Exhibition dates: 2nd April – 2nd September 2013

BE WARNED, LIKE “INCIDENTS OF WAR”, THIS POSTING IS DISTURBING AND NOT FOR THE FAINT HEARTED!

 

 

Andrew Joseph Russell (American, 1830-1902) 'Slave Pen, Alexandria, Virginia' 1863 (detail)

 

Andrew Joseph Russell (American, 1830-1902)
Slave Pen, Alexandria, Virginia (detail)
1863
Albumen silver print from glass negative
The Metropolitan Museum of Art, Gilman Collection, Purchase, The Horace W. Goldsmith Foundation Gift, through Joyce and Robert Menschel, 2005
© The Metropolitan Museum of Art, New York

 

 

“It was, indeed, a ‘harvest of death.’ … Such a picture conveys a useful moral: It shows the blank horror and reality of war, in opposition to its pageantry. Here are the dreadful details!

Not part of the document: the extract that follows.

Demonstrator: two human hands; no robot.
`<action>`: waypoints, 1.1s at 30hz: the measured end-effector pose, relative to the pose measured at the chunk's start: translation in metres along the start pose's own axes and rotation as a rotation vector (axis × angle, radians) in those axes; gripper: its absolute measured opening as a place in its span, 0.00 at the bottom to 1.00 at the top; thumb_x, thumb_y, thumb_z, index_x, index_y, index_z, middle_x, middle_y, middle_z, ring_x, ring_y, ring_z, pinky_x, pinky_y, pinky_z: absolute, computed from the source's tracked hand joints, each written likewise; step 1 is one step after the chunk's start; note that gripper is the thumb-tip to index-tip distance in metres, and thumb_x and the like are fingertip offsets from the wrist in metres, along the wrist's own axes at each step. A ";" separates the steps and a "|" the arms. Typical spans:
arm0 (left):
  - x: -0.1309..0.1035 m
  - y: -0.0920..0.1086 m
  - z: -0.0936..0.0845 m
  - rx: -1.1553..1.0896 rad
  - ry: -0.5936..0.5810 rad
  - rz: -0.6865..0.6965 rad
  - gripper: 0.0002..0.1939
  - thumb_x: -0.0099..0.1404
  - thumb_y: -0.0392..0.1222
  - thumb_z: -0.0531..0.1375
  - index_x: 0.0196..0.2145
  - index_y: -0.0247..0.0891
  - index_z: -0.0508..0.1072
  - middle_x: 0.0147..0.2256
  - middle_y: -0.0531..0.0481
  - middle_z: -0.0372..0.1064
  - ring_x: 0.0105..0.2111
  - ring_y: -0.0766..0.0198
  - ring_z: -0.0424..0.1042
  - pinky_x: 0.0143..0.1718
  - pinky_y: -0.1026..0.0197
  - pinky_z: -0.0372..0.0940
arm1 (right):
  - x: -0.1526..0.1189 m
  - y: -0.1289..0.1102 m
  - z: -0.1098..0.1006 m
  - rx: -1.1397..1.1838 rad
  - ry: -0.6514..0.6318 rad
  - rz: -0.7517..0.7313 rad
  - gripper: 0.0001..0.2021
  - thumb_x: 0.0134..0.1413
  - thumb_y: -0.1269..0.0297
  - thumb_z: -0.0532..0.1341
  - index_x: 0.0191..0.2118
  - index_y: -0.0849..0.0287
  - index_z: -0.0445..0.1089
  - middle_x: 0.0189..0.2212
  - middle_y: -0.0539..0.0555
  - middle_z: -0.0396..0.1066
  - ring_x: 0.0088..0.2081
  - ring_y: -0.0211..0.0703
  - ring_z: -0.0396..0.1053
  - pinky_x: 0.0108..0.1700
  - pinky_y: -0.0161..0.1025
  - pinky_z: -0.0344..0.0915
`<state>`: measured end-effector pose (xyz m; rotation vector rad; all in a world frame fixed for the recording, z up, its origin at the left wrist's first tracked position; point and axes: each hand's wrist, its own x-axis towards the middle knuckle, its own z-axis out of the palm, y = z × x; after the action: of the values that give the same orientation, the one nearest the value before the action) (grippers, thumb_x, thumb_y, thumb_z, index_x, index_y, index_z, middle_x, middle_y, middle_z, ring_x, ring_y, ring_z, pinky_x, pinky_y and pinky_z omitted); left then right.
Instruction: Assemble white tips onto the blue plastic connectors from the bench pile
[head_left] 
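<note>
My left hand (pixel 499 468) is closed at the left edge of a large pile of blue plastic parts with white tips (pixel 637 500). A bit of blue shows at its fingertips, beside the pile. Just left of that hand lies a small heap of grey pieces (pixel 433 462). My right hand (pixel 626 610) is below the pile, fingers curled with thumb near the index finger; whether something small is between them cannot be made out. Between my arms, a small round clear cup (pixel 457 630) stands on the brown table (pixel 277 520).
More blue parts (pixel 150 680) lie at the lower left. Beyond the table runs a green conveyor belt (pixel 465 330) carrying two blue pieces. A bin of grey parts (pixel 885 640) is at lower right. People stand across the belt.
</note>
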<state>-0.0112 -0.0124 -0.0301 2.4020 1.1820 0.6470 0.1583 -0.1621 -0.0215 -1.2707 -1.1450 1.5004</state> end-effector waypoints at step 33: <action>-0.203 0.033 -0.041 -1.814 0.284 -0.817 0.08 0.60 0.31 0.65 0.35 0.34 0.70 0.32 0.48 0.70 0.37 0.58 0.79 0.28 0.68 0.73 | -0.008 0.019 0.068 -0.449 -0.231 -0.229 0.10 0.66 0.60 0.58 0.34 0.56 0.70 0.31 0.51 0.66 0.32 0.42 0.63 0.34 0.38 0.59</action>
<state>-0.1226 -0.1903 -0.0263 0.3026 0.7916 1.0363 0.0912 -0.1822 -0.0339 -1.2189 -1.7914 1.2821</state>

Let them aid in preventing such another calamity falling upon the nation.”

“Before the war, a child three years old, would sell in Alexandria, for about fifty dollars, and an able-bodied man at from one thousand to eighteen hundred dollars. A woman would bring from five hundred to fifteen hundred dollars, according to her age and personal attractions.”

.
Alexander Gardner

 

“In your hands, my dissatisfied fellow-countrymen, and not in mine, is the momentous issue of civil war. The Government will not assail you. You can have no conflict without being yourselves the aggressors. You have no oath registered in heaven to destroy the Government, while I shall have the most solemn one to ‘preserve, protect, and defend it’.”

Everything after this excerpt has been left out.